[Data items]
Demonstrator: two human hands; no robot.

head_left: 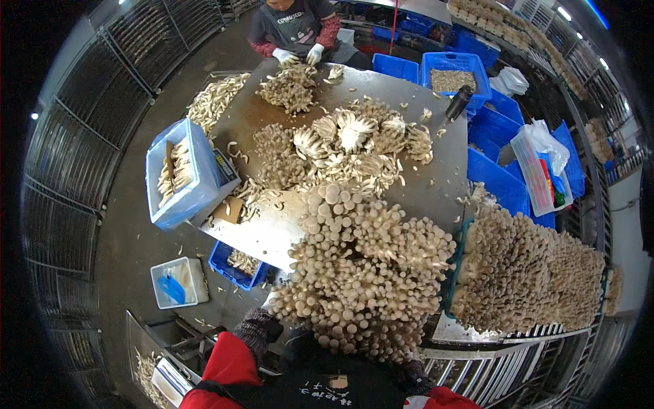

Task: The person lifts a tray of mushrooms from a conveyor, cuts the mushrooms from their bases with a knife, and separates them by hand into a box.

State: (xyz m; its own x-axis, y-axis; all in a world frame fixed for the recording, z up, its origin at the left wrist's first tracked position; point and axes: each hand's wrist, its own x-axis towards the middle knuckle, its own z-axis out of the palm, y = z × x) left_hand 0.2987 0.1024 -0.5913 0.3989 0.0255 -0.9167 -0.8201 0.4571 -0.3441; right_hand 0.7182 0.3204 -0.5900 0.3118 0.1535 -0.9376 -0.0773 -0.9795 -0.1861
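Observation:
A big mass of brown-capped mushrooms spreads over the near side of the metal table and bulges toward my body between my arms. My left hand, in a white glove, is closed against its left edge; caps cover most of the fingers. On the right, the dark cuff of my right arm reaches the lower right edge of the mass, where mushrooms hide my right hand and its fingers. Beyond lie clusters with pale stem bases facing up, amid loose mushrooms.
Across the table, a person's white-gloved hands touch another mushroom cluster. A plastic-lined box holds pale mushrooms at left. Blue crates stand at right, near a packed mushroom crate. A black cylinder stands on the table.

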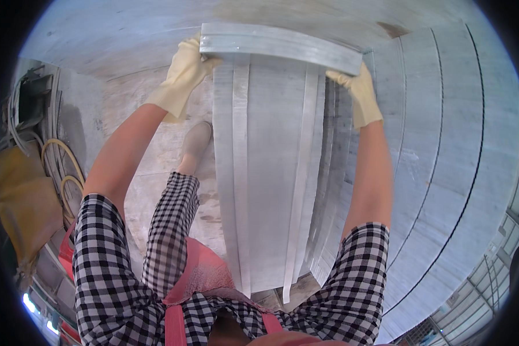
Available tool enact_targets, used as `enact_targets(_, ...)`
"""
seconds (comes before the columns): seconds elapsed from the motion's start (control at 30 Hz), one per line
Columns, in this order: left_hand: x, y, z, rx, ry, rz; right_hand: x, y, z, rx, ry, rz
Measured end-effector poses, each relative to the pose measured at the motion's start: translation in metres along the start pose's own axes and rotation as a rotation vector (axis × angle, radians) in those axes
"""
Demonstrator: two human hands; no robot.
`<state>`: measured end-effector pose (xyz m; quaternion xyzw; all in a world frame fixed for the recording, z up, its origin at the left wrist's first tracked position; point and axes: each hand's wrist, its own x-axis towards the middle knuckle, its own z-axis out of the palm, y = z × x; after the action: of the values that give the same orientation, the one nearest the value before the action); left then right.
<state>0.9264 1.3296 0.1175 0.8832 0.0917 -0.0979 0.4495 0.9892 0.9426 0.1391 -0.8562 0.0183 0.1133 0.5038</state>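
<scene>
Cream-gloved left hand and right hand grip opposite ends of silvery-grey bar, 12 o'clock, by far end of long grey panel. Done: two pale strips lie lengthwise on panel. Bar not released, so probably mid-step; bar-panel contact: can't tell.

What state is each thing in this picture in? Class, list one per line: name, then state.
Grey layered bar: held at both ends, sloping down rightward in the picture
Left hand: gloved, grip closed on its left end
Right hand: gloved, grip closed on its right end
Long grey panel: partly covered
Pale strips: lengthwise along the panel, uncrossed
Yellowish hose: looped
Beige shoe: worn
Pink apron: worn
</scene>
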Motion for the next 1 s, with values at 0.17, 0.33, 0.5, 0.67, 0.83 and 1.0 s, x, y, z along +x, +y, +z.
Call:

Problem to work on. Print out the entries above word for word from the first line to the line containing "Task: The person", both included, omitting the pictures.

Response to this exercise.
Demonstrator: two human hands; no robot.

head_left: 

Task: The person lifts a tray of mushrooms from a conveyor, cuts the mushrooms from their bases with a knife, and separates them by hand into a box.

That covers the exercise completely.